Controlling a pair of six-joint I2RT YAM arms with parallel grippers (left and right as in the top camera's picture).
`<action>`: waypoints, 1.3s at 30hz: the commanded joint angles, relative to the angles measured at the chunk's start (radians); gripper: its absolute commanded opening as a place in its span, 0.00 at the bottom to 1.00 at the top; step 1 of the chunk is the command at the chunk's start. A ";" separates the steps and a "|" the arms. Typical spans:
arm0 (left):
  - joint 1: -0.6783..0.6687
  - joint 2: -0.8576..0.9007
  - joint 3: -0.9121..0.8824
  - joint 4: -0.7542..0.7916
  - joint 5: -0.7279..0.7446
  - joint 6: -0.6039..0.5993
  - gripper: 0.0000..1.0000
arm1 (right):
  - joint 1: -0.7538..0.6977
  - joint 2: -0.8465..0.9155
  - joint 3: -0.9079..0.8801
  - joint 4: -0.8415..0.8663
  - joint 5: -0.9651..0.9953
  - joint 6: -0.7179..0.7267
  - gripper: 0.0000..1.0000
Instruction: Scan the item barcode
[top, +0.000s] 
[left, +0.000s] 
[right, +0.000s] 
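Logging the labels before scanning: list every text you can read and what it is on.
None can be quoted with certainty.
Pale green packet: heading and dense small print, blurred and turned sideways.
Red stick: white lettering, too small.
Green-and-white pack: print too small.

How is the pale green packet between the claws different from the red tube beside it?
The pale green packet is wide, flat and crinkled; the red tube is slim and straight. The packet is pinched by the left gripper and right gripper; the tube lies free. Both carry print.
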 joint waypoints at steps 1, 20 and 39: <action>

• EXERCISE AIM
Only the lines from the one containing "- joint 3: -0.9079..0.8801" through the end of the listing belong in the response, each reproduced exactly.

• EXPECTED ANSWER
  - joint 3: -0.9079..0.8801
  - joint 4: -0.8415..0.8663
  - joint 5: -0.9651..0.9953
  - joint 6: -0.7179..0.7267
  - gripper: 0.0000..1.0000
Instruction: Scan the item barcode
[top, +0.000s] 
[left, +0.000s] 
[right, +0.000s] 
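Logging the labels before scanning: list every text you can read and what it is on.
None can be quoted with certainty.
Pale green packet: heading and dense small print, blurred and turned sideways.
Red stick: white lettering, too small.
Green-and-white pack: print too small.

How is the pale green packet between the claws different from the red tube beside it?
The pale green packet is wide, flat and crinkled; the red tube is slim and straight. The packet is pinched by the left gripper and right gripper; the tube lies free. Both carry print.
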 joint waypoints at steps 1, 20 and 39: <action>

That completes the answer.